WHAT YOU SHOULD DO: One range is to be output from the listing below, exactly as written: the line with "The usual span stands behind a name" to the line with "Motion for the", both kept.

RAW DATA: Begin

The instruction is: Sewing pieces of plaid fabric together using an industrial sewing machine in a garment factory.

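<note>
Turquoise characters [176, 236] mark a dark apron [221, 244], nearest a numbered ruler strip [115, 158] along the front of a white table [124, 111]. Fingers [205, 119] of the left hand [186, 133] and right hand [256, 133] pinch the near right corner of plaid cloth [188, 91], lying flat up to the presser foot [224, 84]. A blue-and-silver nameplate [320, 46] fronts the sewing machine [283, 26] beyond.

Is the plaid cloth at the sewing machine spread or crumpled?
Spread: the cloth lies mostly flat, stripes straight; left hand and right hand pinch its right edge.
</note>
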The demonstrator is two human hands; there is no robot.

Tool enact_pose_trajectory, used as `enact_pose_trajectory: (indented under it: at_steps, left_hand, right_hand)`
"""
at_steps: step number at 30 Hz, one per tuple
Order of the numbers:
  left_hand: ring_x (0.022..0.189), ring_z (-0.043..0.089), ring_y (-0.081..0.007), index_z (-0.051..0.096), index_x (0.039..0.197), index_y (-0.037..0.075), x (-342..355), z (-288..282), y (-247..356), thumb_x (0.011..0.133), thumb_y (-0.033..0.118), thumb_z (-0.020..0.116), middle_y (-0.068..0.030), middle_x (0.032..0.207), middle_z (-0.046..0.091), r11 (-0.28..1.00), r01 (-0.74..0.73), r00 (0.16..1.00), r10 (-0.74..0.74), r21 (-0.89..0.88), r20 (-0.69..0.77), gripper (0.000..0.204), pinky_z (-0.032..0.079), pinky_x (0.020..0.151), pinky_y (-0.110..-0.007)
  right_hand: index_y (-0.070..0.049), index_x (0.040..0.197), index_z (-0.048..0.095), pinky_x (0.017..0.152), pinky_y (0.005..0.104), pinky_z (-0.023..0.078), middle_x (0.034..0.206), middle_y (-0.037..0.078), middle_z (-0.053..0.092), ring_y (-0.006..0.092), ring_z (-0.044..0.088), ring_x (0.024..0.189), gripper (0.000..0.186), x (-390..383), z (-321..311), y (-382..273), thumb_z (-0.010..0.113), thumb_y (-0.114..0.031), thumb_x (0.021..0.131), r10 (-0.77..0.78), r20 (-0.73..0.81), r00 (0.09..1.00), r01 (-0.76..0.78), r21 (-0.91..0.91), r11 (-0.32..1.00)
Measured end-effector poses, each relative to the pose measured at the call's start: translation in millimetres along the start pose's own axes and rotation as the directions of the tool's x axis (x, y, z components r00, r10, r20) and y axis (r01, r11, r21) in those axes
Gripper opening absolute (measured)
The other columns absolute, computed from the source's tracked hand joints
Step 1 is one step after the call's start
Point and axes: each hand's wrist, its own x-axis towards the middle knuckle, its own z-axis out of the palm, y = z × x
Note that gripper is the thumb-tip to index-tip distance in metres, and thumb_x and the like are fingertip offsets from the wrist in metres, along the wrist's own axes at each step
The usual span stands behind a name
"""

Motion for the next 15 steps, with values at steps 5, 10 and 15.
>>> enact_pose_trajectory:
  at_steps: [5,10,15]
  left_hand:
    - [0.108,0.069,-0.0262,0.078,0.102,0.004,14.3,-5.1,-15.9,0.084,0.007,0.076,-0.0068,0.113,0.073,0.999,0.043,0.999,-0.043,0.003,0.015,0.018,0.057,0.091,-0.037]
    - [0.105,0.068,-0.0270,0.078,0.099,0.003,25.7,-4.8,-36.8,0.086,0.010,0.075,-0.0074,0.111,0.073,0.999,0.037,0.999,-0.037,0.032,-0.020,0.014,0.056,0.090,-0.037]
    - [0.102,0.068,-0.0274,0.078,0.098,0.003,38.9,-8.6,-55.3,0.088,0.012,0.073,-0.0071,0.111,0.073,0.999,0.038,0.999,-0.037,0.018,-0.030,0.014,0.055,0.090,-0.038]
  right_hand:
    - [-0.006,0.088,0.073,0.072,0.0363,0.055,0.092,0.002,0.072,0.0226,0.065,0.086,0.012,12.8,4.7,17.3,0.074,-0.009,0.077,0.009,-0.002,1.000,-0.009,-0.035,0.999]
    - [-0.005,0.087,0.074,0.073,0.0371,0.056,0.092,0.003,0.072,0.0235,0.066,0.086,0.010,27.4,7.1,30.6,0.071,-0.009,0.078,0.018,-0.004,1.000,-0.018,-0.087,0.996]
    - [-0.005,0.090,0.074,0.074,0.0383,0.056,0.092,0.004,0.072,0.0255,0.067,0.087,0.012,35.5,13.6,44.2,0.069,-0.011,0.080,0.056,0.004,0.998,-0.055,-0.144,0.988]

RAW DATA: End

RESPONSE TO THE TASK:
The usual span stands behind a name
"""

Motion for the next 15 steps, with values at steps 5, 10 and 15.

Nothing more remains in this exercise.